Exercise instructions:
Copy, word for word, the lines of the entries below between the one with "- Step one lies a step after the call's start" and the one with "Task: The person", inclusive, and leave out everything else.

═══ Material provided ═══

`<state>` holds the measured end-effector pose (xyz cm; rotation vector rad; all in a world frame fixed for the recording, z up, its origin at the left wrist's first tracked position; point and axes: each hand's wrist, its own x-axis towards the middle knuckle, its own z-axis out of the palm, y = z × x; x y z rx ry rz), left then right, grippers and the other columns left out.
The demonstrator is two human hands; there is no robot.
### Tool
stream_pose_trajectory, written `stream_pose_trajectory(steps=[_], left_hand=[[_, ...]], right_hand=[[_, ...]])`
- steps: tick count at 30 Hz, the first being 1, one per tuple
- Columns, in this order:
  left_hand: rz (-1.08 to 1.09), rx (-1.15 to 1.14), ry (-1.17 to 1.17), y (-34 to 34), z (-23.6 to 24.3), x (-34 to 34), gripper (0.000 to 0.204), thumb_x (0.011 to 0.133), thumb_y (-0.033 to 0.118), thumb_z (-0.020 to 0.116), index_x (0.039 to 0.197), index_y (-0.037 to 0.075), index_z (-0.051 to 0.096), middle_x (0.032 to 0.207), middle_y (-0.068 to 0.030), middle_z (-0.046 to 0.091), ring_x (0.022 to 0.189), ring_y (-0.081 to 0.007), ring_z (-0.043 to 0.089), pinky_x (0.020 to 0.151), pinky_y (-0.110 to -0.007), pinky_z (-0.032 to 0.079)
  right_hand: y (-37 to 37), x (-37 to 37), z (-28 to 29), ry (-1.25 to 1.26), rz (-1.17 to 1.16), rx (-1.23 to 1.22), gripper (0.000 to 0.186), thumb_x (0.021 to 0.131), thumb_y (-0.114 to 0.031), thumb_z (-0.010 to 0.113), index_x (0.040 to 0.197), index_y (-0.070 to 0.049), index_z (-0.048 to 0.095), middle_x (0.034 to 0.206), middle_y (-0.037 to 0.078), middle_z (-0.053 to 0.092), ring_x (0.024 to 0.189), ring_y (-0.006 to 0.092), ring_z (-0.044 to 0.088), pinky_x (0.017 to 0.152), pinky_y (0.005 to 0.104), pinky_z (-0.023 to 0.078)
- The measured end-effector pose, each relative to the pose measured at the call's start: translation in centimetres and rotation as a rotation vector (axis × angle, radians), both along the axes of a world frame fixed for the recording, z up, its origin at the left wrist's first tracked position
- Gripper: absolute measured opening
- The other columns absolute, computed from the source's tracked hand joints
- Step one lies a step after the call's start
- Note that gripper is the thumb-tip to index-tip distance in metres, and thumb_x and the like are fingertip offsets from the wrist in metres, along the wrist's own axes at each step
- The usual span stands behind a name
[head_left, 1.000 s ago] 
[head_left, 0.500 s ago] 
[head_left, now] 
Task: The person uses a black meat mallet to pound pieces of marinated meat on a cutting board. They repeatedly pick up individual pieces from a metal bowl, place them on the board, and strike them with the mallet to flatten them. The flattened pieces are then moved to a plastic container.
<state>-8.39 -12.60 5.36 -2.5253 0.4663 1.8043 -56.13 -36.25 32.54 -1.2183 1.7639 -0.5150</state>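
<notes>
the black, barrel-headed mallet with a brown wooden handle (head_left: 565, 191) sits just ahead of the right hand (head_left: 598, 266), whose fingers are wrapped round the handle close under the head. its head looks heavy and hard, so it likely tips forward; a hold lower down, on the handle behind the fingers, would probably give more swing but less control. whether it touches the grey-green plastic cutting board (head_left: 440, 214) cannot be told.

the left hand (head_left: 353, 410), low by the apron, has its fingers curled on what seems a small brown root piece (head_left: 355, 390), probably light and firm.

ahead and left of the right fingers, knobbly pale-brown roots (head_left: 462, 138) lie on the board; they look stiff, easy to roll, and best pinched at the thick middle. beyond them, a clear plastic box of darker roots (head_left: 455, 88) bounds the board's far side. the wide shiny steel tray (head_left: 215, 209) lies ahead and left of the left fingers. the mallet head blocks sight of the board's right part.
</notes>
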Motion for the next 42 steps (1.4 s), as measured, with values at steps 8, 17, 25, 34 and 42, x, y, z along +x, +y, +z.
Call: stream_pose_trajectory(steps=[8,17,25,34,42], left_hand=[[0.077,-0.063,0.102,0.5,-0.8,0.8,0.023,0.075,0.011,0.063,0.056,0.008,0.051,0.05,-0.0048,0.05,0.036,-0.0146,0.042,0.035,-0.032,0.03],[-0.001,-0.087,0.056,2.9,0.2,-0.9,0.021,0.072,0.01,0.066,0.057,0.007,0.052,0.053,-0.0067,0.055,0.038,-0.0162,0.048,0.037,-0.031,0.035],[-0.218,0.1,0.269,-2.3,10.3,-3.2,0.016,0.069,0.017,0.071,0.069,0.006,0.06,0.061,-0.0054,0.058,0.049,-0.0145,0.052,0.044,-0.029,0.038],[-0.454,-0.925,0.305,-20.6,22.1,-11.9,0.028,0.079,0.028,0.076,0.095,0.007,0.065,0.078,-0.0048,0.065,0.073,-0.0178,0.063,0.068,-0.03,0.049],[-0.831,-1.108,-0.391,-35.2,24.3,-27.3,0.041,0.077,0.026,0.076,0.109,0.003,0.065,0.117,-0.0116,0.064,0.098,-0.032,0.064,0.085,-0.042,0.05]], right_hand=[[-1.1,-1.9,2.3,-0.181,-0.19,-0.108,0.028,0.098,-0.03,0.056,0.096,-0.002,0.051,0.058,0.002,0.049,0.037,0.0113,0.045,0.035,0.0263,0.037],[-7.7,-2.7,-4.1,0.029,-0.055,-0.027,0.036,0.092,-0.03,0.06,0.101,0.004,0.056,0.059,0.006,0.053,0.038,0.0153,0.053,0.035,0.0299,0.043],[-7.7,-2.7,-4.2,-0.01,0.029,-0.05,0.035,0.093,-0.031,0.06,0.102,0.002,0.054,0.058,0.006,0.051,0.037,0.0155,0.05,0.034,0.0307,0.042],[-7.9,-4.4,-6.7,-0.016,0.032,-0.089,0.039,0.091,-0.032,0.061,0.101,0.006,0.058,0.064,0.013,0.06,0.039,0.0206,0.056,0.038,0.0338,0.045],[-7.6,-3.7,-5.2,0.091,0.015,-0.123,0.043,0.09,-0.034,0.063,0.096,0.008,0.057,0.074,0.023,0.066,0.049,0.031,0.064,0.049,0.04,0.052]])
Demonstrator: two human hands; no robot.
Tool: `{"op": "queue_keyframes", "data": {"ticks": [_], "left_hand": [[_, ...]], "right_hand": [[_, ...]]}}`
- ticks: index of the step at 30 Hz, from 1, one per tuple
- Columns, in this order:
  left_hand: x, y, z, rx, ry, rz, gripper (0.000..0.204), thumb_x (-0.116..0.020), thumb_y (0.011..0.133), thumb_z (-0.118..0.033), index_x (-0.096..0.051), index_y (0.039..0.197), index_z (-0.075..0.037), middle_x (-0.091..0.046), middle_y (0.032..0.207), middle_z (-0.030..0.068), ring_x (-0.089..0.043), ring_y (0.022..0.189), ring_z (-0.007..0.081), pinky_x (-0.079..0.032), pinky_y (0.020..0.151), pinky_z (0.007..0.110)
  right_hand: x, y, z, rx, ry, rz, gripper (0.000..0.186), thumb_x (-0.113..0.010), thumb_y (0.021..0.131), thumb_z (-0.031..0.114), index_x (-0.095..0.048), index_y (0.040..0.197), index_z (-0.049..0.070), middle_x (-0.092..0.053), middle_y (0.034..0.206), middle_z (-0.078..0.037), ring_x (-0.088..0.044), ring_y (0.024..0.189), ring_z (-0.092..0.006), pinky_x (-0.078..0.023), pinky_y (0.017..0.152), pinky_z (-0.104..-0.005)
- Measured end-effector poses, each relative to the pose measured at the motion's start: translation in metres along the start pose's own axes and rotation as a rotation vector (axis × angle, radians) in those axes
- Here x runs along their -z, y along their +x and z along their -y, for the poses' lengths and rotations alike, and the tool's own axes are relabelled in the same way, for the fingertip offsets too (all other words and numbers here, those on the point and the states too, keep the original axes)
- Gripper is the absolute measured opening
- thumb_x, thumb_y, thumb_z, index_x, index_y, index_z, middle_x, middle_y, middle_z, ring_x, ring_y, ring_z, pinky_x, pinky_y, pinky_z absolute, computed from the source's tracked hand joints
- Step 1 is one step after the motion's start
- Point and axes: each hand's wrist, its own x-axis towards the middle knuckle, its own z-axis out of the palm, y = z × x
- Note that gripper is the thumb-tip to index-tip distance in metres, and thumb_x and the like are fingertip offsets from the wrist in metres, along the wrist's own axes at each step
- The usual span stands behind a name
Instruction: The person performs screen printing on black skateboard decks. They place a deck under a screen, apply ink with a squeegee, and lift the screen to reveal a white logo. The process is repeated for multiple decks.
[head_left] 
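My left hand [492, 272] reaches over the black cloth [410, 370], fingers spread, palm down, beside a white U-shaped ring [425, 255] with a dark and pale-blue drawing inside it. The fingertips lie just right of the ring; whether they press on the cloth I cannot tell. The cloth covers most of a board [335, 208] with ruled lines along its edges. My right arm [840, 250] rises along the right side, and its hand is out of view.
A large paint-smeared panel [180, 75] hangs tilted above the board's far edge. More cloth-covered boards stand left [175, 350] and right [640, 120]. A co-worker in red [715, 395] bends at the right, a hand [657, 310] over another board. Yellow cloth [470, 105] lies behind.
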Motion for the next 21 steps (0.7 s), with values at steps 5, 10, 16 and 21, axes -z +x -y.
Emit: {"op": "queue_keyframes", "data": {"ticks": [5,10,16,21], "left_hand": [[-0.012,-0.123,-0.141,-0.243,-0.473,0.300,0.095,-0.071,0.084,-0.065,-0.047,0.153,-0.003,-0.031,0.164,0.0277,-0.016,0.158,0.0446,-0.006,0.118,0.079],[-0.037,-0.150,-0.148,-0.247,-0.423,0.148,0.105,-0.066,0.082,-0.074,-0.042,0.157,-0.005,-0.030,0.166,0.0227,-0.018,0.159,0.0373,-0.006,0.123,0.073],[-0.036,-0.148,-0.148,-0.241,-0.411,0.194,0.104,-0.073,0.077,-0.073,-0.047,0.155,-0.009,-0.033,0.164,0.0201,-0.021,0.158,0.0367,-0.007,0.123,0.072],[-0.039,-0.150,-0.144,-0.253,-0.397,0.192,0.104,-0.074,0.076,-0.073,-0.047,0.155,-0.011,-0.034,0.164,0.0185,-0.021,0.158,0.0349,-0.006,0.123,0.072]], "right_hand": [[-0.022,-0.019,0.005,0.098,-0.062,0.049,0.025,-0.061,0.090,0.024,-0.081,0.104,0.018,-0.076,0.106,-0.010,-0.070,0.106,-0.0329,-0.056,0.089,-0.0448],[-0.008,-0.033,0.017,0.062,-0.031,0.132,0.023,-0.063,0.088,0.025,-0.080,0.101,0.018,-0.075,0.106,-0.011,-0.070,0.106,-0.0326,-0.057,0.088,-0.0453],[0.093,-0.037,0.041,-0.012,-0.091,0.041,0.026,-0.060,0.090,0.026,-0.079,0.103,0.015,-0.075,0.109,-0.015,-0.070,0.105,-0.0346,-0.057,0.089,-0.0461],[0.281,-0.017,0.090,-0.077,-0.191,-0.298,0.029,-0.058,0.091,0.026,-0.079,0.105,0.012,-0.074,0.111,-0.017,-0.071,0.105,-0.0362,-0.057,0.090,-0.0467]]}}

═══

Response:
- Step one lies a step after the call's start
- Note that gripper is the thumb-tip to index-tip distance in metres, and thumb_x and the like are fingertip offsets from the wrist in metres, along the wrist's own axes at each step
- The usual span stands behind a name
[head_left, 1.000 s ago] 
[head_left, 0.500 s ago] 
[head_left, now] 
Task: The person uses a black meat mallet to pound pieces of marinated meat on a cutting board. They repeatedly pick up individual pieces from a metal bowl, place them on the board, and strike them with the mallet to flatten them. The flattened pieces are then moved to a plastic container.

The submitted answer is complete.